The Three-Month Rule: A Pragmatic Approach to Unscalable Solutions
In the tech world, Paul Graham’s advice to “do things that don’t scale” is widely acknowledged yet often underexplored, especially when it comes to practical implementation in software development. After dedicating eight months to the creation of my AI podcast platform, I╬ô├ç├ûve devised a straightforward approach: every unscalable workaround is given a trial period of three months. By the end of this timeframe, each solution must either demonstrate its value through tangible results or be phased out.
As engineers, we are usually conditioned to prioritize scalable solutions right from the start. We focus on elegant design patterns, microservices, and robust architecture suited for applications with millions of active users. This mindset, however, is more fitting for large corporations than for startups. In a startup environment, pursuing scalable architectures too early can serve as a costly delay, directing energies towards optimizing for hypothetical users and addressing challenges that may not truly exist.
My three-month rule compels me to focus on crafting straightforward, albeit less polished, code that delivers functionality and, more importantly, reveals genuine user needs.
Innovative Infrastructure Hack: A Detailed Look
1. Consolidated Operations on a Single VM
IΓÇÖve chosen to run my entire setupΓÇödatabase, web server, background jobs, and cachingΓÇöon a single virtual machine, costing just $40 a month. This approach lacks redundancy and relies on manual backups, yet I consider it a strategic advantage.

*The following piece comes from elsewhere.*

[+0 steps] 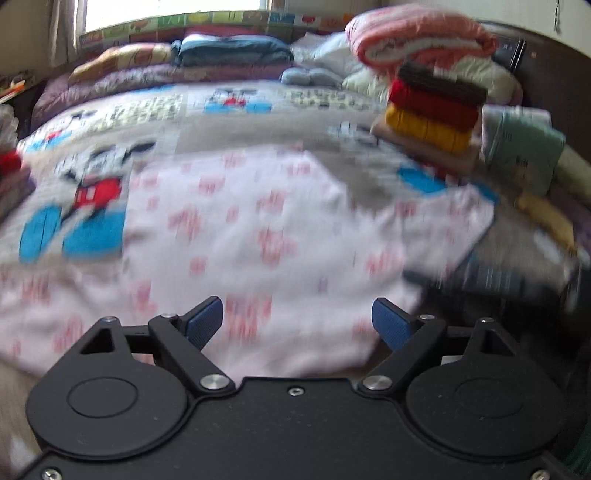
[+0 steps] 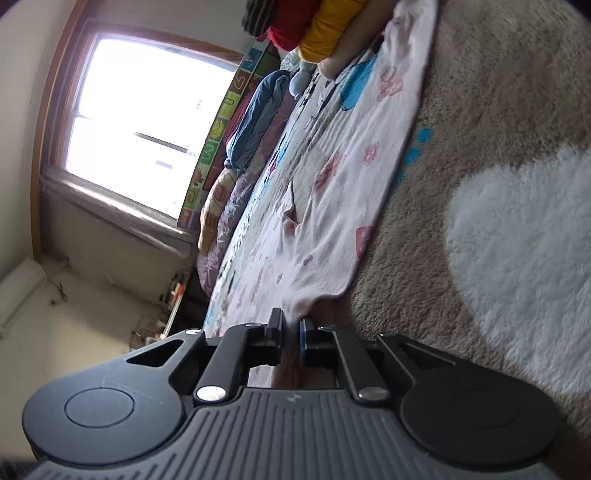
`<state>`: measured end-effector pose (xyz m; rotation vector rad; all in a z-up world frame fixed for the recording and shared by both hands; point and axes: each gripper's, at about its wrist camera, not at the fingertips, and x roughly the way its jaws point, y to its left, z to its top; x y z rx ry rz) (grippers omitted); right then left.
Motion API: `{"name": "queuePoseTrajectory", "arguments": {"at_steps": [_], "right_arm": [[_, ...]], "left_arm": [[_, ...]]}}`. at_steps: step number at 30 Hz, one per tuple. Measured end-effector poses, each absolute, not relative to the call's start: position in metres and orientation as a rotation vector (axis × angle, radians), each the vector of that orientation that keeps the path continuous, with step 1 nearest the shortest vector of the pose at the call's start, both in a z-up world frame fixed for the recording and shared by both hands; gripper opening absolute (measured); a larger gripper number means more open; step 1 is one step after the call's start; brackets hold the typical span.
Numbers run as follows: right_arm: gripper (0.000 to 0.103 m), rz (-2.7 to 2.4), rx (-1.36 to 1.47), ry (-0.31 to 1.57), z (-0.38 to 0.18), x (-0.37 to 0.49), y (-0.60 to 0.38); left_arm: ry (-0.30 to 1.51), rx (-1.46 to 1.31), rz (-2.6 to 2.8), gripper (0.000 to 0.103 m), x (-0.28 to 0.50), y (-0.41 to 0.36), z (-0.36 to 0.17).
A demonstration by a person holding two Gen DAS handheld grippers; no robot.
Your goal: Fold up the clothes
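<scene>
A pale pink garment [image 1: 243, 236] with small red prints lies spread on the bed's cartoon blanket [image 1: 155, 110]. My left gripper [image 1: 297, 323] hovers above its near edge, open and empty; this view is blurred. In the right wrist view, rolled sideways, the same garment [image 2: 332, 192] stretches away over the blanket [image 2: 480, 129]. My right gripper [image 2: 291, 332] is shut on the garment's near corner, with cloth bunched between the fingers.
A stack of folded clothes [image 1: 436, 114] in dark, red and yellow sits at the right of the bed, also in the right wrist view [image 2: 314, 26]. Folded quilts and pillows [image 1: 229, 51] line the far side under a window [image 2: 147, 110]. More folded items [image 1: 517, 147] lie at the far right.
</scene>
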<state>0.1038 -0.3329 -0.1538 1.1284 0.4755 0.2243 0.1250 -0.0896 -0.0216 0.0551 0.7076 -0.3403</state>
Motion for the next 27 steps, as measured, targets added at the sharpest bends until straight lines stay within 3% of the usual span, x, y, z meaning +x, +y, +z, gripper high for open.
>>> {"name": "queuePoseTrajectory", "arguments": {"at_steps": [6, 14, 17, 19, 25, 27], "right_arm": [[0.011, 0.214, 1.127, 0.474, -0.152, 0.103, -0.335], [0.012, 0.229, 1.055, 0.49, -0.151, 0.118, -0.335], [0.008, 0.235, 0.941, 0.514, -0.146, 0.123, -0.327], [0.006, 0.241, 0.9, 0.519, -0.144, 0.123, -0.326], [0.006, 0.256, 0.843, 0.523, -0.14, 0.123, -0.326], [0.006, 0.258, 0.849, 0.526, -0.14, 0.124, -0.328]], "left_arm": [[0.687, 0.12, -0.349, 0.09, 0.204, -0.141, 0.011], [0.806, 0.139, -0.319, 0.088, 0.322, -0.205, -0.002], [0.864, 0.167, -0.281, 0.075, 0.359, -0.224, -0.014], [0.894, 0.208, -0.246, 0.06, 0.381, -0.236, -0.021], [0.969, 0.352, -0.177, 0.039, 0.425, -0.263, -0.039], [0.988, 0.408, -0.173, 0.036, 0.43, -0.272, -0.045]]}}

Why? Within just two months, IΓÇÖve garnered insights about my actual resource consumption better than any comprehensive planning document could have provided. For instance, the peak demand for my platform has emerged as 4GB of RAM, highlighting that a complicated Kubernetes architecture would have resulted in unnecessary overhead management.
When system failures occur (and they have, twice), I gain invaluable data about the actual points of failure, which often differ from my expectations.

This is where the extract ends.